## ACTIVITY
Each line below from the one containing "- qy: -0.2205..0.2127" through the one containing "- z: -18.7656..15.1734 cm" should be output exactly as it stands, and no other line should appear.

## DATA FOR REVIEW
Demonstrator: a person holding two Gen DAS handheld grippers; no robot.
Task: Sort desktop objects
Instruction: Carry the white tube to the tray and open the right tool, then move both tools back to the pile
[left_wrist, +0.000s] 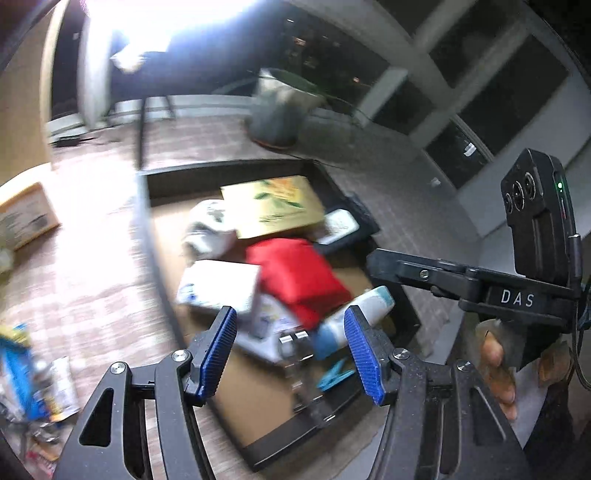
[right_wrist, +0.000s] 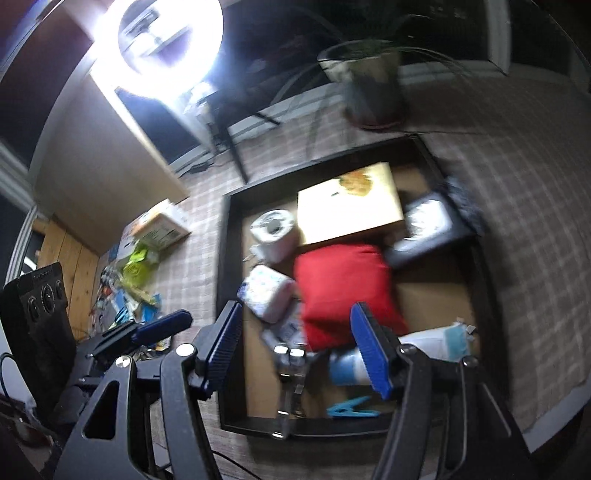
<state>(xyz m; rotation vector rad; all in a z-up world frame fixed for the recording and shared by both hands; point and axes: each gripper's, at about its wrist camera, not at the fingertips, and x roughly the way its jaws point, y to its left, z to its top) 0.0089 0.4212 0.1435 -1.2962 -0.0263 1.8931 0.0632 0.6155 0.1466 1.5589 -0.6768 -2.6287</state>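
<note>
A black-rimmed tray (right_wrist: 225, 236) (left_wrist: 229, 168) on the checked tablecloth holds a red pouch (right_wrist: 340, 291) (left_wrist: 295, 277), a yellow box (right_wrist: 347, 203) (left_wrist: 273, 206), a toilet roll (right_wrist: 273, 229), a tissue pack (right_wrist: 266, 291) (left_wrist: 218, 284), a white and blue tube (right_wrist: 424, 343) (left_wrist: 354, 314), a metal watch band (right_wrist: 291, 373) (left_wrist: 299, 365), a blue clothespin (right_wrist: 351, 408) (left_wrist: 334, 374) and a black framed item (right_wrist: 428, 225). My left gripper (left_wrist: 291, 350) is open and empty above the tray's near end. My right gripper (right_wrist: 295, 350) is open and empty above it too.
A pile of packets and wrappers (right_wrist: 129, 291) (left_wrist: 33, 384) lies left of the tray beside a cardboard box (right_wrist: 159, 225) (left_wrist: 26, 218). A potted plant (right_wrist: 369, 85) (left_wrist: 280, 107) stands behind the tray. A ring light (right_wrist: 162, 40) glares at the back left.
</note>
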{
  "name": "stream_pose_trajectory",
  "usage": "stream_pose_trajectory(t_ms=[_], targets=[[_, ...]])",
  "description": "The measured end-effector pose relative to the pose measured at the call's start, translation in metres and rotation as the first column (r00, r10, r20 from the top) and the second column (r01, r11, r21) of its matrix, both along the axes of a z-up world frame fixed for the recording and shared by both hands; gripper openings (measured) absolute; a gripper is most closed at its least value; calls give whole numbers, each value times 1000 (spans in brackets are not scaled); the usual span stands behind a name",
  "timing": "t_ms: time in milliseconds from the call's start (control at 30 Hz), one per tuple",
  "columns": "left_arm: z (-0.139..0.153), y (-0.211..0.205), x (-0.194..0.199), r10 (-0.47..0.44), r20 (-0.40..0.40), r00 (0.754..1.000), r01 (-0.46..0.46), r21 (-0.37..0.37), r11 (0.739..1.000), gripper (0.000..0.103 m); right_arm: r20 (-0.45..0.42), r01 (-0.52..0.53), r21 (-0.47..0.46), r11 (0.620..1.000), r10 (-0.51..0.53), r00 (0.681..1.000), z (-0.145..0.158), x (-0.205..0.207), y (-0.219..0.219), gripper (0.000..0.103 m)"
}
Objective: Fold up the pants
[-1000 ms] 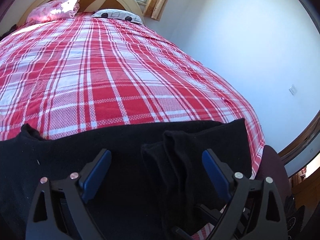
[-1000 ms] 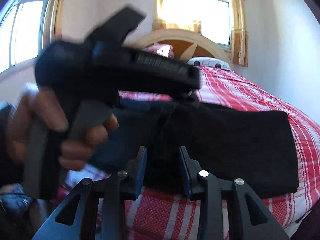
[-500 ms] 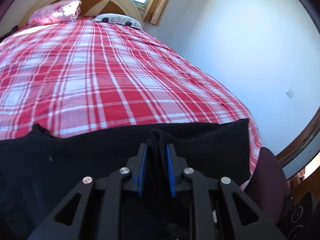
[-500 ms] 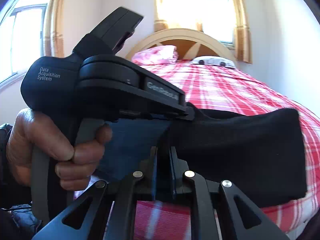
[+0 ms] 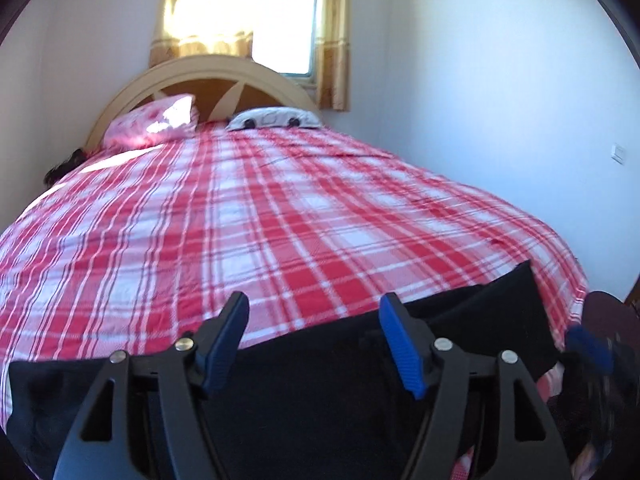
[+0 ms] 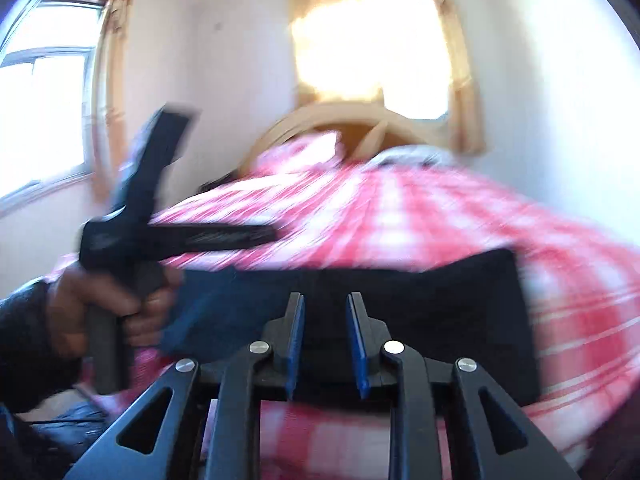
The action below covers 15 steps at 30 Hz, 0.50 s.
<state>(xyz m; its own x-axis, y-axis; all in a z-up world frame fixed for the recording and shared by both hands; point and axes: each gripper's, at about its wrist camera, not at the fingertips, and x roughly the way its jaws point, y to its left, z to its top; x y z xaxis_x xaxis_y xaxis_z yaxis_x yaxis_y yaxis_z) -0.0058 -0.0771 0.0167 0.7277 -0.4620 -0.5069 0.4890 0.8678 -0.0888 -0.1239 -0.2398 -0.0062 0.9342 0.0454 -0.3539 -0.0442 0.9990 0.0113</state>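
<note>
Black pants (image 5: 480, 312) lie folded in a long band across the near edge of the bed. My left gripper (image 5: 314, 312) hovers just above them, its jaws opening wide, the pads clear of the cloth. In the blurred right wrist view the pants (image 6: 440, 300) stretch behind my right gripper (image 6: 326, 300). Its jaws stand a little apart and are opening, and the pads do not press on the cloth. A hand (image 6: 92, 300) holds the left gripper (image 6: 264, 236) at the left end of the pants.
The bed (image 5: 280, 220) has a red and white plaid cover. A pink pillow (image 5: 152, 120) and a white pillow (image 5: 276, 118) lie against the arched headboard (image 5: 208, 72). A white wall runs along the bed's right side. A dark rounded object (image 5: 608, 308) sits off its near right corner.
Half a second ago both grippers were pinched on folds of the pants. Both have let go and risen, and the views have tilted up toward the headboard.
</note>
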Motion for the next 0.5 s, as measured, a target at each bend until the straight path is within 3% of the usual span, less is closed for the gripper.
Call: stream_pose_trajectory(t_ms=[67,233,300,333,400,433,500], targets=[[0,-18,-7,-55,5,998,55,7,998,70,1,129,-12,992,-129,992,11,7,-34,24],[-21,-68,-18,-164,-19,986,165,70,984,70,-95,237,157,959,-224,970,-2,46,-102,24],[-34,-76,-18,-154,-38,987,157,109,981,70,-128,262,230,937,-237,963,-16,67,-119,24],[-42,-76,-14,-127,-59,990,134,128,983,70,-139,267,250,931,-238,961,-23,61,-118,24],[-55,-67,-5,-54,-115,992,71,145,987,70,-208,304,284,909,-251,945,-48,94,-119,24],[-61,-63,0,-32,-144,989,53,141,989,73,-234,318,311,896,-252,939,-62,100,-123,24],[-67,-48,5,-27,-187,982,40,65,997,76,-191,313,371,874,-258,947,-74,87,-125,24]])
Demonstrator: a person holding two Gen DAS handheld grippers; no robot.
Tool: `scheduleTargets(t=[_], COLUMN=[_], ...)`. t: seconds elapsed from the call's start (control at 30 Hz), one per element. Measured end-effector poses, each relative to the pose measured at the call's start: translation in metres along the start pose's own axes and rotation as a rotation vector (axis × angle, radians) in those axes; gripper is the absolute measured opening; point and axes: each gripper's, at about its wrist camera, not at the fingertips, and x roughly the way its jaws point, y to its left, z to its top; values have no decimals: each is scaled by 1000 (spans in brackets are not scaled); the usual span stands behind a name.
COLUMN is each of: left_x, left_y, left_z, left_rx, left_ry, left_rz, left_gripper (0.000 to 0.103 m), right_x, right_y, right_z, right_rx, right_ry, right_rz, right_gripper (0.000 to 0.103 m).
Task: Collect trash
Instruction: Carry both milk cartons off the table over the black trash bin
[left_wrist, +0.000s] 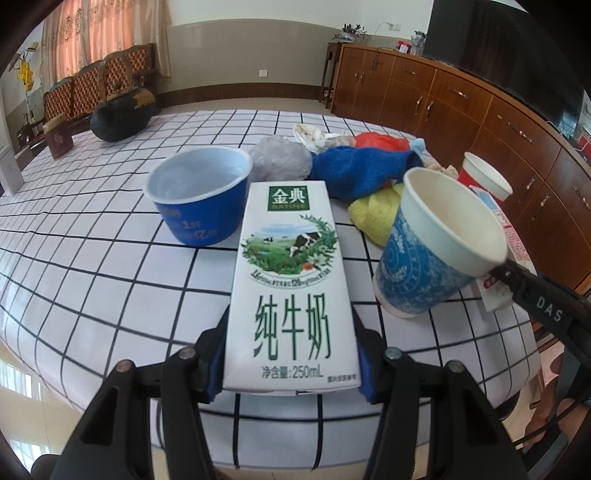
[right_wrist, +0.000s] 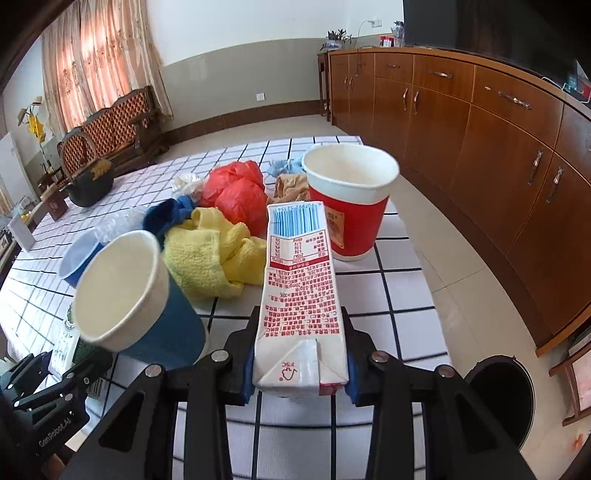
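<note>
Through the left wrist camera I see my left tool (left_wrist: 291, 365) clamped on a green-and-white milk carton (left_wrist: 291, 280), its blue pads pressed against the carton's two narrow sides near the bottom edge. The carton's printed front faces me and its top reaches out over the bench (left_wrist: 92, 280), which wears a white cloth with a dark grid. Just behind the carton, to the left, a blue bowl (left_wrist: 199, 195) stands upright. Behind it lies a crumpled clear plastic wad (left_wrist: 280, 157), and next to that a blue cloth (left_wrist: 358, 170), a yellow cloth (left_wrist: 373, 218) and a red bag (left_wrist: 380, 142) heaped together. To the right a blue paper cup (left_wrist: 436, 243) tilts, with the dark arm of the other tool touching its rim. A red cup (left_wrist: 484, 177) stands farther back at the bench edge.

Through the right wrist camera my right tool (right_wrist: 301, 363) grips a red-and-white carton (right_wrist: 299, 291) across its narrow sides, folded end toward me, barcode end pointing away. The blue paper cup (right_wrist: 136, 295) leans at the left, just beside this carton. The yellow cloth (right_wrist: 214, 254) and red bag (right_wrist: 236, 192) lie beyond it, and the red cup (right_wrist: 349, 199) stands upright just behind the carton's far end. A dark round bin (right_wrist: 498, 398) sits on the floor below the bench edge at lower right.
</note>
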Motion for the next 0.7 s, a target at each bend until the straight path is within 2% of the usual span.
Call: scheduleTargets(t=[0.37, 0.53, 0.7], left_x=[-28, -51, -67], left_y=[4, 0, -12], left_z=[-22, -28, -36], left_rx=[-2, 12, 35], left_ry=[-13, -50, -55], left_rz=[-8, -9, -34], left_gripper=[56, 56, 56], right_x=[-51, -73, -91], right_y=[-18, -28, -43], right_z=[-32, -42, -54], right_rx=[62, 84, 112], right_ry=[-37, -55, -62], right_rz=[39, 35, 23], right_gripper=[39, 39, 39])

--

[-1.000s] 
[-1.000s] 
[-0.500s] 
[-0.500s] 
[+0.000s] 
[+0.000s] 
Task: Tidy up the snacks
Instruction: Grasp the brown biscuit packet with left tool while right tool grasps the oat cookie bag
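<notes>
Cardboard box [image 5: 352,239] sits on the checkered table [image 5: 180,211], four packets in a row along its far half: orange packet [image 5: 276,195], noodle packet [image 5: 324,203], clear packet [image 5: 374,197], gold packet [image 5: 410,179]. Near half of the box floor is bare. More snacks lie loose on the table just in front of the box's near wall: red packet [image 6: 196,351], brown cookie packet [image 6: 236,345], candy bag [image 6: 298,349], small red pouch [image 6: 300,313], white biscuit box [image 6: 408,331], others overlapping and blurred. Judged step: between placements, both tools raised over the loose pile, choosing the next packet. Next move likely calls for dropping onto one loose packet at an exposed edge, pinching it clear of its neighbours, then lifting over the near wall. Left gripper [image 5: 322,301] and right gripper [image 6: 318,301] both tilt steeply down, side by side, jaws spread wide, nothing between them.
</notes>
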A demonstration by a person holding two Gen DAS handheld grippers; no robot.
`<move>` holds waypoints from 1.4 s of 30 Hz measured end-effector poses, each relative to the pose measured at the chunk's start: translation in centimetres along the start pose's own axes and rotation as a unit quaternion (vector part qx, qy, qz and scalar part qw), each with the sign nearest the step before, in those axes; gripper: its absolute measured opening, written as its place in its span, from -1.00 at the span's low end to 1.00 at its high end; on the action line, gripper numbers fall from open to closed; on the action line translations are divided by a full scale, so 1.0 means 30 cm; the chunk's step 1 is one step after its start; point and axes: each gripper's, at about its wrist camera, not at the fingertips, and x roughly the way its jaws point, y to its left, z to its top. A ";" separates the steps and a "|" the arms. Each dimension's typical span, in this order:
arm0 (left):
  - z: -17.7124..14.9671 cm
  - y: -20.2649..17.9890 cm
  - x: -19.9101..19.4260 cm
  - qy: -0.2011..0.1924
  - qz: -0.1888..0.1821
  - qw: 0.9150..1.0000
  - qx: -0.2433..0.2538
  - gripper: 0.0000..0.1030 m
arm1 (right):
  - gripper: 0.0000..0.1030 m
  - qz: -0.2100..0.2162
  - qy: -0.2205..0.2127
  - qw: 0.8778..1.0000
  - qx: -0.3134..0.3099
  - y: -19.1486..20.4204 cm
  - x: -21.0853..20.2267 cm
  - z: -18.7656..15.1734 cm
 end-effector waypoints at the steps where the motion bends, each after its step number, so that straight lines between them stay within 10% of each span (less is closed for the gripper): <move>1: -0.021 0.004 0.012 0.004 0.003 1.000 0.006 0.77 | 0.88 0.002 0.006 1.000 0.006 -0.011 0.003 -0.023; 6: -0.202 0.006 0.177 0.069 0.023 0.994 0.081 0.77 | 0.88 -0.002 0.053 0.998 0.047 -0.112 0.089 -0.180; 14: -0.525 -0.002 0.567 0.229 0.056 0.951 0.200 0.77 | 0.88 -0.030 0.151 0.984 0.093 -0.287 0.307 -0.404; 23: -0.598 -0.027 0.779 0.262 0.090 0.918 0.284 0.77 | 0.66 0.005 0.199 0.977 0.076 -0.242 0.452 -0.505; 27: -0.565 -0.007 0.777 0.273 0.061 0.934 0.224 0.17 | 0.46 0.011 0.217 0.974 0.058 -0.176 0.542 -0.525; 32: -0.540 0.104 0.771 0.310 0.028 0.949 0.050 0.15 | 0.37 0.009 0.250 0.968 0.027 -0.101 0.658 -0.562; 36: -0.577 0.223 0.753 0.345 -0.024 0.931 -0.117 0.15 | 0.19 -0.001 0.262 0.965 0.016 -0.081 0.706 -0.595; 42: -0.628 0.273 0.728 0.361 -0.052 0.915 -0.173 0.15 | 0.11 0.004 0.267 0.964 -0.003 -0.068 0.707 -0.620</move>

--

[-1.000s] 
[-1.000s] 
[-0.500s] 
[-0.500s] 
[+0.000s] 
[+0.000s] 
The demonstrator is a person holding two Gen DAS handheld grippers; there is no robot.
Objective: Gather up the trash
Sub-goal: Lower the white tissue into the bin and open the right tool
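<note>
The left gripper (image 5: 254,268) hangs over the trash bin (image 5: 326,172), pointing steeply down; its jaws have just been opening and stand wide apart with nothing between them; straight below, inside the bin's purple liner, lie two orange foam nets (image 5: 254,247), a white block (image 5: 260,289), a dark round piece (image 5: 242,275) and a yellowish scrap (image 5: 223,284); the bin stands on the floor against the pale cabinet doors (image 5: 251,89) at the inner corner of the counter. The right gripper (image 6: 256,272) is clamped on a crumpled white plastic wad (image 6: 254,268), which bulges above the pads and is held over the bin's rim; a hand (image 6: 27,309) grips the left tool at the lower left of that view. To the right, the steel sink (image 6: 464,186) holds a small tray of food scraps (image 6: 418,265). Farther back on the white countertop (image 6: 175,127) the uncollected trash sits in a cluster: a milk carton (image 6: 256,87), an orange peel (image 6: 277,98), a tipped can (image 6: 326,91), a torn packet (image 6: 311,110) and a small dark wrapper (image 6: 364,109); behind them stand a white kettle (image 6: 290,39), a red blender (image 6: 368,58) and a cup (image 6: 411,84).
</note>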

## REPLY TO THE EXERCISE
  - qy: -0.2205..0.2127
  - qw: 0.8778..1.0000
  - qx: -0.3134..0.3099
  - y: -19.1486..20.4204 cm
  - x: -21.0853..20.2267 cm
  - z: -18.7656..15.1734 cm

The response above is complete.